***** PROVIDED INFORMATION *****
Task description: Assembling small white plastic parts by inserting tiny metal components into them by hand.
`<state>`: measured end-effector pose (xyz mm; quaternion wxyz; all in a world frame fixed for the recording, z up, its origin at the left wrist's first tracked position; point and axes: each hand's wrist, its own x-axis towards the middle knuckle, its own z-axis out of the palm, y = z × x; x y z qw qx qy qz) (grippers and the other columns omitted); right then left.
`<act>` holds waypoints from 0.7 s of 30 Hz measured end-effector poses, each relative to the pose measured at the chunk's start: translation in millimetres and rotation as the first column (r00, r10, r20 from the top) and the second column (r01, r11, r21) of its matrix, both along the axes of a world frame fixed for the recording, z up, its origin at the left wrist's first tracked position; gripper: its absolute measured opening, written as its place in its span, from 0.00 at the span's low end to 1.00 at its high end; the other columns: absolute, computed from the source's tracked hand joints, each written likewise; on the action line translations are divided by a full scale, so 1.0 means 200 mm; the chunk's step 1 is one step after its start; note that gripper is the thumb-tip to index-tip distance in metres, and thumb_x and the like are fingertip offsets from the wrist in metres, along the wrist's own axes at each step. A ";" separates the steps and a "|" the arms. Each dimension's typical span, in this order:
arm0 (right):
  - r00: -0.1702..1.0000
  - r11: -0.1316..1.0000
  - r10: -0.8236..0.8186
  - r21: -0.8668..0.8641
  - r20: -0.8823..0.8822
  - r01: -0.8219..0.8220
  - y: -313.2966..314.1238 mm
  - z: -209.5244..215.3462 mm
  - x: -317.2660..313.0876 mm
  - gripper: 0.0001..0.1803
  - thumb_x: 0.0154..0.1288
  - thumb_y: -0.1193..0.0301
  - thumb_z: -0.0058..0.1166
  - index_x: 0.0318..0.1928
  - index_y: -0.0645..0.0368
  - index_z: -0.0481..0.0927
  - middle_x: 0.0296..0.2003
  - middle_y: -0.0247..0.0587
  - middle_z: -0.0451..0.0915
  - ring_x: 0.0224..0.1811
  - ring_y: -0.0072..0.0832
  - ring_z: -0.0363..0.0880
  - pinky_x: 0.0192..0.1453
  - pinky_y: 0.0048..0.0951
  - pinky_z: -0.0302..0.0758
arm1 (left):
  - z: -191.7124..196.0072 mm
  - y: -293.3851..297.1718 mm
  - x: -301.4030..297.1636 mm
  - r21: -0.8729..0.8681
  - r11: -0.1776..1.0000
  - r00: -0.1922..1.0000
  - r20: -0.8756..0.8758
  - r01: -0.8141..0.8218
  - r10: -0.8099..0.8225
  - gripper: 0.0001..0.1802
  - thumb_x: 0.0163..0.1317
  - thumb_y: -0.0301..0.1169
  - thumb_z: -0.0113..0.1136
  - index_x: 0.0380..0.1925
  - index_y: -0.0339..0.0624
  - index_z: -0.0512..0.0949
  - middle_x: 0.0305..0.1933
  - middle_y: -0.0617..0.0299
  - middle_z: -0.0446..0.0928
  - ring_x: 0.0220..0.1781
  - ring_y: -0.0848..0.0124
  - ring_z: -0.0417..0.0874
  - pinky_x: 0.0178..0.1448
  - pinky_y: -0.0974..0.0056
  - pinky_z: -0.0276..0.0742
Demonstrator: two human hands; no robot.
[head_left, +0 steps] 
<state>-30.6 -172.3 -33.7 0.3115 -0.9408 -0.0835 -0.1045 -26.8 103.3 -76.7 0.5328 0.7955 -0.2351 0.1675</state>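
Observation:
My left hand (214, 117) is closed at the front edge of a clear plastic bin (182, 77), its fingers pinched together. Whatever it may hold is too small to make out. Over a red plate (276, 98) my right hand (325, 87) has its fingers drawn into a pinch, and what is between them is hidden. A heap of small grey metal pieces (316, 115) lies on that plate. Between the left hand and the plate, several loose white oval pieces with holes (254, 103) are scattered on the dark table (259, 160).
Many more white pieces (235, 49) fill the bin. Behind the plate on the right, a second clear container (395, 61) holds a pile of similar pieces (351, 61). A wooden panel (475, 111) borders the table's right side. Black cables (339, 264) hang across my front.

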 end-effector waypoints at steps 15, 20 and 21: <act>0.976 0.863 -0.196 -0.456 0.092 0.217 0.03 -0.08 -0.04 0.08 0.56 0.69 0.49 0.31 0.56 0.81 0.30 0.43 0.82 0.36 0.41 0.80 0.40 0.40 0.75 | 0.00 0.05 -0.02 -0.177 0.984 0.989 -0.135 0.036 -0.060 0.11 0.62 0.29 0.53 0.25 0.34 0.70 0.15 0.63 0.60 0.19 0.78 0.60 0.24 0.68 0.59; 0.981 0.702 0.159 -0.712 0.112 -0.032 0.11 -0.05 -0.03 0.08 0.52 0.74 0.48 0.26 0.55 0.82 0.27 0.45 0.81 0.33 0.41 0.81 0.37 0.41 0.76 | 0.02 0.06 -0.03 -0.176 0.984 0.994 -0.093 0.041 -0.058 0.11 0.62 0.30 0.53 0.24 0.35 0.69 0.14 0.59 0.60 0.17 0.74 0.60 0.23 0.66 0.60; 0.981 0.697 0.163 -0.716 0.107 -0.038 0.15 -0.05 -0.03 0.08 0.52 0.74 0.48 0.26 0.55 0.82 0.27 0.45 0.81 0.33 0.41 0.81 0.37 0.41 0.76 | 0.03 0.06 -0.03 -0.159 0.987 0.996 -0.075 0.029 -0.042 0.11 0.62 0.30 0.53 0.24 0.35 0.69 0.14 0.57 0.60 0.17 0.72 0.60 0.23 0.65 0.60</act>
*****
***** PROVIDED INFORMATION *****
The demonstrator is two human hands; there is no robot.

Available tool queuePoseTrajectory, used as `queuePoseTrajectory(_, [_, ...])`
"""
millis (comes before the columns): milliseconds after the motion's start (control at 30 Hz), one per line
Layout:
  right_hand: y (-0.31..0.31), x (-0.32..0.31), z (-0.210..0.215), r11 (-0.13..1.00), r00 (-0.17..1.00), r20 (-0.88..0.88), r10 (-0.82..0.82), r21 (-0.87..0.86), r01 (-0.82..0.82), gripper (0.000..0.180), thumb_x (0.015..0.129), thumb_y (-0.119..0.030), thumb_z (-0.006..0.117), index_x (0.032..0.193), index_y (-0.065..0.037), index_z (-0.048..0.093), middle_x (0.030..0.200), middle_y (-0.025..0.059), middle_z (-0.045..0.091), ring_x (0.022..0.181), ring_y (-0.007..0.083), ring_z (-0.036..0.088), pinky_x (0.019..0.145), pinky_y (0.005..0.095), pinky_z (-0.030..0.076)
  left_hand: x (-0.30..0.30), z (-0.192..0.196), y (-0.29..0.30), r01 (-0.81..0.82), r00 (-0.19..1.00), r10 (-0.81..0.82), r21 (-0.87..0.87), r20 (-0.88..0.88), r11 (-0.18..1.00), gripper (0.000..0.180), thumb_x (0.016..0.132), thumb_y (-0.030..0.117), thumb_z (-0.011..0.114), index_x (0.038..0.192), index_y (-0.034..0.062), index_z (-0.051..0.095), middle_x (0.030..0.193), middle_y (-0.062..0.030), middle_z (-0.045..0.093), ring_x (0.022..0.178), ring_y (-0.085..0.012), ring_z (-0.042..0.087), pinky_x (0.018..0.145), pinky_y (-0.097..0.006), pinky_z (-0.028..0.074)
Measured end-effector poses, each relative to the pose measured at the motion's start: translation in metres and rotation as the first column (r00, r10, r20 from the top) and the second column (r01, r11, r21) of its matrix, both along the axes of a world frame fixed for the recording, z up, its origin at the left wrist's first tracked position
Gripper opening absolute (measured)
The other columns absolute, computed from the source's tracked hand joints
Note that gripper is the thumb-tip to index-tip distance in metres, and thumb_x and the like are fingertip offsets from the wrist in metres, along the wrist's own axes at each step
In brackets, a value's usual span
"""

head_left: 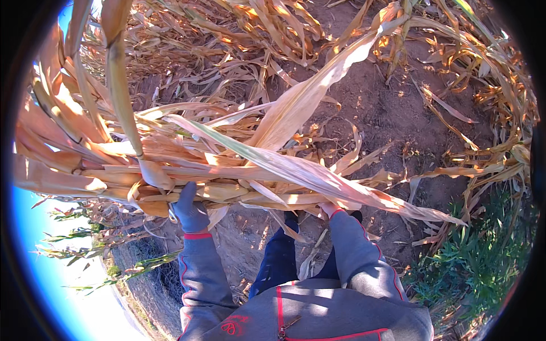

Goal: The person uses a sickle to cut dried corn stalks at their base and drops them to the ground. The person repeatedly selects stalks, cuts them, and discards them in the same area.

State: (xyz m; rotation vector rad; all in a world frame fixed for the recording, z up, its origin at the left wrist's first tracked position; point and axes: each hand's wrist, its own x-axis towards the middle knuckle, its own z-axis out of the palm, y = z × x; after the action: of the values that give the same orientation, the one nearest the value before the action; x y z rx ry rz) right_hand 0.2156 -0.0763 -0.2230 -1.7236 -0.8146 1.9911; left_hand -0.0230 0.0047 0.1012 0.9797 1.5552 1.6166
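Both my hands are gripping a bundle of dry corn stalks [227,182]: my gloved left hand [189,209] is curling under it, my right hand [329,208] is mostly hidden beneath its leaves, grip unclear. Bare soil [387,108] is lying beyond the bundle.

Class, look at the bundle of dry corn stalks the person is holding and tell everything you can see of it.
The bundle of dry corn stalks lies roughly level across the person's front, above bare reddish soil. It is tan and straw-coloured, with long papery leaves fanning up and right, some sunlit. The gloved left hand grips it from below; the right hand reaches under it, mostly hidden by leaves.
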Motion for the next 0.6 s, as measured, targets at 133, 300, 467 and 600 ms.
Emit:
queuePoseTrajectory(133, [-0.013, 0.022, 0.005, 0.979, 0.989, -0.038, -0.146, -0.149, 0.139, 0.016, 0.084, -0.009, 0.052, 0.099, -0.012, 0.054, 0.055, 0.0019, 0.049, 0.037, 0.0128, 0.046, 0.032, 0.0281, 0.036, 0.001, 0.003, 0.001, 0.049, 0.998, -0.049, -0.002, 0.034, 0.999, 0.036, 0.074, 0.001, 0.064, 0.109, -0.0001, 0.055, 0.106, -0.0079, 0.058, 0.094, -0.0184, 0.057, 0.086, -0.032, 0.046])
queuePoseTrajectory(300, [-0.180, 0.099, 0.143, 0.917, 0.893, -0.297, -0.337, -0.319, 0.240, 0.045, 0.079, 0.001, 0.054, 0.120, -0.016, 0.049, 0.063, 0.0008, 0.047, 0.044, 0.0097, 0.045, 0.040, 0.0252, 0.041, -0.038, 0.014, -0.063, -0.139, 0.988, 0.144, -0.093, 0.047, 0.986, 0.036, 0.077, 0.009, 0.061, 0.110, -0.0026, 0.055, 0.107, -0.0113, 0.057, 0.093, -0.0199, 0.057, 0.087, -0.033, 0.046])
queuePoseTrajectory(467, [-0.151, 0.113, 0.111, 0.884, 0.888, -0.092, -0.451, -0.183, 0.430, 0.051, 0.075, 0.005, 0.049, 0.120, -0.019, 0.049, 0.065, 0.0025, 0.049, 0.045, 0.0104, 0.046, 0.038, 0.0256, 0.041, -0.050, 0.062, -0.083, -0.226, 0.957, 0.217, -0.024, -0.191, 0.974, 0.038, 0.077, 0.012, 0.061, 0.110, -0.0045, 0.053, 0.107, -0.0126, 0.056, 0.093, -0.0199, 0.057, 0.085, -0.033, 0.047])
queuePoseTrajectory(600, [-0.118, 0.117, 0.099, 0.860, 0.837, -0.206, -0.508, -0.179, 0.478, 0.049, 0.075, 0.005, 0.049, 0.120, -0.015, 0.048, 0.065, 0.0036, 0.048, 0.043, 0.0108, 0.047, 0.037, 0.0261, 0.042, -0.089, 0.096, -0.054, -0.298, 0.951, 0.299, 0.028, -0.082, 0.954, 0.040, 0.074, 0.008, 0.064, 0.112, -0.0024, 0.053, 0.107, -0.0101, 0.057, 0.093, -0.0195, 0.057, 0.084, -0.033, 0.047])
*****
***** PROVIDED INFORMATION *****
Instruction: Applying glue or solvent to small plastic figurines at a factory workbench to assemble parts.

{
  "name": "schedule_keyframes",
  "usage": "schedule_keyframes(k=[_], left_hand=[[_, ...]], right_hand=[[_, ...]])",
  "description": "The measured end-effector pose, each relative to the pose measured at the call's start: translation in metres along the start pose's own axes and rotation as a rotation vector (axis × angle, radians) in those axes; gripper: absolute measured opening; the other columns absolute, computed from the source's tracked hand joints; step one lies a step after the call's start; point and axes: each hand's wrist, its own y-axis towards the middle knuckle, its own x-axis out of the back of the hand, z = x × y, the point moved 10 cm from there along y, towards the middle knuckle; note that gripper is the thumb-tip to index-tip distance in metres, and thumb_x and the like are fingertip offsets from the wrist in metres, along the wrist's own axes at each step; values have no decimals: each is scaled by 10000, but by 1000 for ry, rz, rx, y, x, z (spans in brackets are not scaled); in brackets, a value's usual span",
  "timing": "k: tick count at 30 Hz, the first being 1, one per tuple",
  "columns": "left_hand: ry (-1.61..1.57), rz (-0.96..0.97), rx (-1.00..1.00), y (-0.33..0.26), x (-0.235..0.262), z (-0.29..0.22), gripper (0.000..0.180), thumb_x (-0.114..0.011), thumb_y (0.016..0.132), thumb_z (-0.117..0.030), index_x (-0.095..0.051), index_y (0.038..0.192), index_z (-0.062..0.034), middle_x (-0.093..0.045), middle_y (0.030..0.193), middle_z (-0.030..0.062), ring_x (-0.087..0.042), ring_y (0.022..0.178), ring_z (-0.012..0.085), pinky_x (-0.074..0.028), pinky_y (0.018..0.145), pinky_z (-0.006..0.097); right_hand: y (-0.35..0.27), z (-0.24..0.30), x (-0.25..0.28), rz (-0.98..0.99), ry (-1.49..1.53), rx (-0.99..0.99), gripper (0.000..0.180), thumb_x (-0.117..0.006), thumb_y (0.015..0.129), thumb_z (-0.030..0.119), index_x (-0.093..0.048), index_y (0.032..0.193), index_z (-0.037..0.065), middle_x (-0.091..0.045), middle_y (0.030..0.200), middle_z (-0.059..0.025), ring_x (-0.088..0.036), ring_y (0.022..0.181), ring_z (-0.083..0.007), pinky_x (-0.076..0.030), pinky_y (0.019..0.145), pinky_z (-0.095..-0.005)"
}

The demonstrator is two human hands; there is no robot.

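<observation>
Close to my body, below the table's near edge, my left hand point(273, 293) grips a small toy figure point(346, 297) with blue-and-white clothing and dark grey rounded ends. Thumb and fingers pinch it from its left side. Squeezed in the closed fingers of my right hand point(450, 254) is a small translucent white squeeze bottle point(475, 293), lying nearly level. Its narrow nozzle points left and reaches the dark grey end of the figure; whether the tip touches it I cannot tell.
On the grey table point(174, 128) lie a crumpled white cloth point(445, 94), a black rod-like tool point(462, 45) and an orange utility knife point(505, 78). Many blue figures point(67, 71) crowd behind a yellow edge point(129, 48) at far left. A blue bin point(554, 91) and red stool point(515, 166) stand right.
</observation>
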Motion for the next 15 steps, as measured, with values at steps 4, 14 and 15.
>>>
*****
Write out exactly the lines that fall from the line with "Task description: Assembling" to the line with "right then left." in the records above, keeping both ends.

Task description: Assembling small white plastic parts by inserting tiny metal components into them by hand.
`<state>`: measured end-effector pose (xyz mm; quaternion wxyz; all in a world frame fixed for the recording, z up, its origin at the left wrist's first tracked position; point and axes: each hand's wrist, its own x-axis towards the middle knuckle, its own z-axis out of the palm, y = z × x; x y z qw qx qy qz) (grippers and the other columns omitted); right then left.

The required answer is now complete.